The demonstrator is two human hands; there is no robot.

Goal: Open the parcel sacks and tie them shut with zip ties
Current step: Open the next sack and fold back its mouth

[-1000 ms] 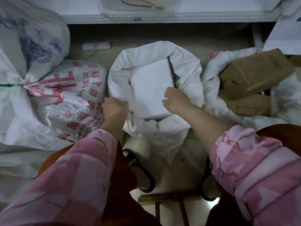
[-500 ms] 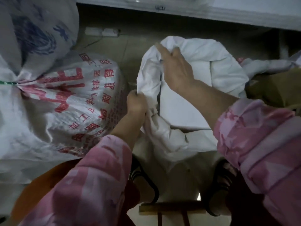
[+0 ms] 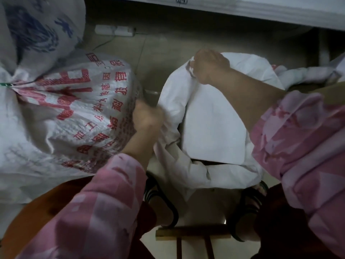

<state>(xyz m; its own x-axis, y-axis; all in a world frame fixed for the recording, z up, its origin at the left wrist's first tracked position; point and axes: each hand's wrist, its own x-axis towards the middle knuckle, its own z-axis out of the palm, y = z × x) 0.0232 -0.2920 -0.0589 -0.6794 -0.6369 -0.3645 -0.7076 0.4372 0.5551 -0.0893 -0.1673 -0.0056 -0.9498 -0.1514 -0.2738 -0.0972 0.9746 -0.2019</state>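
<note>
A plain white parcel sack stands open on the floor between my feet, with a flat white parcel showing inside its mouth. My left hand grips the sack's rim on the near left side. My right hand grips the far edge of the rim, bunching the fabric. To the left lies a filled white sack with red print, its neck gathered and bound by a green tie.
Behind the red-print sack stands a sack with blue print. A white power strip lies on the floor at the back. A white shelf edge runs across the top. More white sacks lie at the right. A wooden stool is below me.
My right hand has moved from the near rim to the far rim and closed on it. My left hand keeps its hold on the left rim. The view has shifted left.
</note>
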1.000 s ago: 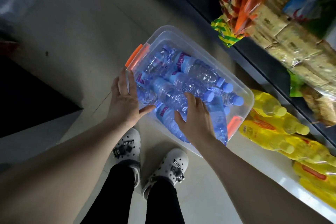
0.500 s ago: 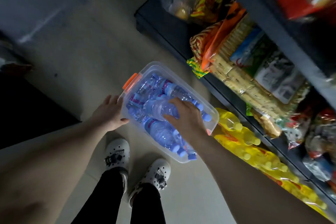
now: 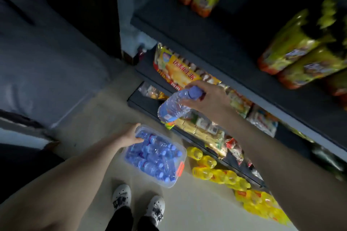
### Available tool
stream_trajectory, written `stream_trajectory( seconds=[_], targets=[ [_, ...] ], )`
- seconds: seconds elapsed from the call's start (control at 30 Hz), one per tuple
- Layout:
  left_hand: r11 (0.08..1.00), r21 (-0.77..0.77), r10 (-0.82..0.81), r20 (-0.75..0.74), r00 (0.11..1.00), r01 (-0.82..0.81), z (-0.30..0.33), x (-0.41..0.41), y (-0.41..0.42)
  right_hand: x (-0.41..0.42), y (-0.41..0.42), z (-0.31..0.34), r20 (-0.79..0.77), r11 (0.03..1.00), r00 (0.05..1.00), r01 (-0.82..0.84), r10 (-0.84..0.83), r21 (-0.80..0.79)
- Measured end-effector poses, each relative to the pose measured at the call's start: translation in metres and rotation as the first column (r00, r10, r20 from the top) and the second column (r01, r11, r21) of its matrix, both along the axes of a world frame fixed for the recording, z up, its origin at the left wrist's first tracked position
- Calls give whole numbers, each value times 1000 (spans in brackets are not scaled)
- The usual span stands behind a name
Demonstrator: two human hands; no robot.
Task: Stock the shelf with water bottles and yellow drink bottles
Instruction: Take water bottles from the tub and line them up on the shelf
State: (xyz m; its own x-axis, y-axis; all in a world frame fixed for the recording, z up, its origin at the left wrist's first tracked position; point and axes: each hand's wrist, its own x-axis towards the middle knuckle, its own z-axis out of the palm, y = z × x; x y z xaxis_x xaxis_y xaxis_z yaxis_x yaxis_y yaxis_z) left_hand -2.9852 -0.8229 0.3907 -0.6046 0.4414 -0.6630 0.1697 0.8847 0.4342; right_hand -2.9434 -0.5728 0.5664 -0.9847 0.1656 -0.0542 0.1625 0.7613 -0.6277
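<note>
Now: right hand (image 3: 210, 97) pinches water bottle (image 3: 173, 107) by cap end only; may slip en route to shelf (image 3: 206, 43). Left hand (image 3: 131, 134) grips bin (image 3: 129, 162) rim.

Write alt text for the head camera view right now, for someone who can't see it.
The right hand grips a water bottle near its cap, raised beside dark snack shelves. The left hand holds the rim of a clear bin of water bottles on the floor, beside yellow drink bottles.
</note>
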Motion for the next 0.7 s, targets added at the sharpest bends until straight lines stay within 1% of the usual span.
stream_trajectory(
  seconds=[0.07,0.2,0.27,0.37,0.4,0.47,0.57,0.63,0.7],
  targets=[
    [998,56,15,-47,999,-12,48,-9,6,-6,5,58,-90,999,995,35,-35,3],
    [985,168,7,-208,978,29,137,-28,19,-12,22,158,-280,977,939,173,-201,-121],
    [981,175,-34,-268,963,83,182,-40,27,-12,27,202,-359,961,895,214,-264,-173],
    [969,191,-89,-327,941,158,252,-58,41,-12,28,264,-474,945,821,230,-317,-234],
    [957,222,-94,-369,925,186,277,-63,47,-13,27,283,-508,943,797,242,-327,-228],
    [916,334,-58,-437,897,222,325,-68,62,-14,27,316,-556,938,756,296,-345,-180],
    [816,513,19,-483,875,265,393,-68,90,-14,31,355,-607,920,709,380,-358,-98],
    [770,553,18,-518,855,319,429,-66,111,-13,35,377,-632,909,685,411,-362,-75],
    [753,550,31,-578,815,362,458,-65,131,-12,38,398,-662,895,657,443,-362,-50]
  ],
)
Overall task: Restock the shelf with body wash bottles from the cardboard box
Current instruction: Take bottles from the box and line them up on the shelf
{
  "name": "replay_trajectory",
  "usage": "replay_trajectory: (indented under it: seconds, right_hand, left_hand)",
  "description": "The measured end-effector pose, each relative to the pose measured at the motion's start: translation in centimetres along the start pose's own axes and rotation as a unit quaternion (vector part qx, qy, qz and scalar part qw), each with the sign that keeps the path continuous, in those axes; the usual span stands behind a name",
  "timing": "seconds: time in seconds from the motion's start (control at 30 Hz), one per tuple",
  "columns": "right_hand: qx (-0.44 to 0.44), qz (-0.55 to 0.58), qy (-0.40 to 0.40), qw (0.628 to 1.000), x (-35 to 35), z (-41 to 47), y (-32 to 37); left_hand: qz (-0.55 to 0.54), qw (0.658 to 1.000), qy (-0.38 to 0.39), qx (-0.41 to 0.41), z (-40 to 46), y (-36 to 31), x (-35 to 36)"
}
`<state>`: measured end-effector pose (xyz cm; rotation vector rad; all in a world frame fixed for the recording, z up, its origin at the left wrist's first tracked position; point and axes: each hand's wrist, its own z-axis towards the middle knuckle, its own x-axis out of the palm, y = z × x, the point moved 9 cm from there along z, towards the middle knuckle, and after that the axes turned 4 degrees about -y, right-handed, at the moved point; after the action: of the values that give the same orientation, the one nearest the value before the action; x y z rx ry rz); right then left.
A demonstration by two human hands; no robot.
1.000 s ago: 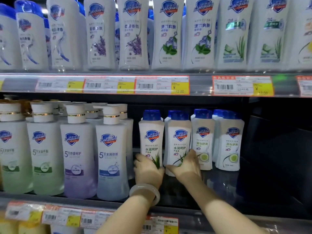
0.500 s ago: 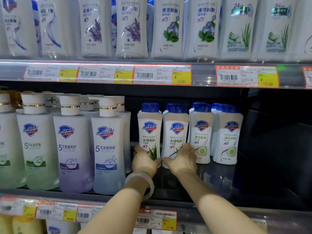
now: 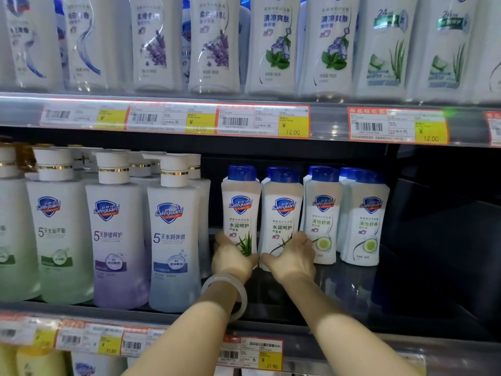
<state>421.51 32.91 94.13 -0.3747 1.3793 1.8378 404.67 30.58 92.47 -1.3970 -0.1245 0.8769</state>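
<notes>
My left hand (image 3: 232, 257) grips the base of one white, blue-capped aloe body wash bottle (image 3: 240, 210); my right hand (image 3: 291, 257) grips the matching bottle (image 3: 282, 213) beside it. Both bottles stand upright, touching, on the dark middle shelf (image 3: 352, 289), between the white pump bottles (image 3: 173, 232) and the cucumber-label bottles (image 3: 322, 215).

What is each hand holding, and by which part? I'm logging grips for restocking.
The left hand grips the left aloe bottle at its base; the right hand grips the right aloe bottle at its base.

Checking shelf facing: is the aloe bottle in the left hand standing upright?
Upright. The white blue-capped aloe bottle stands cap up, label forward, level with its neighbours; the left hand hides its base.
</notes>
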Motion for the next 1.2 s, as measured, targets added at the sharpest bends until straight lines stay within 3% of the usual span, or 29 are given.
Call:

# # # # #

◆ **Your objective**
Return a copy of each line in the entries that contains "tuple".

◆ **Result for this task**
- seconds: seconds elapsed from the call's start (control at 30 Hz), one per tuple
  "timing": "seconds: time in seconds from the motion's start (control at 30 Hz), one per tuple",

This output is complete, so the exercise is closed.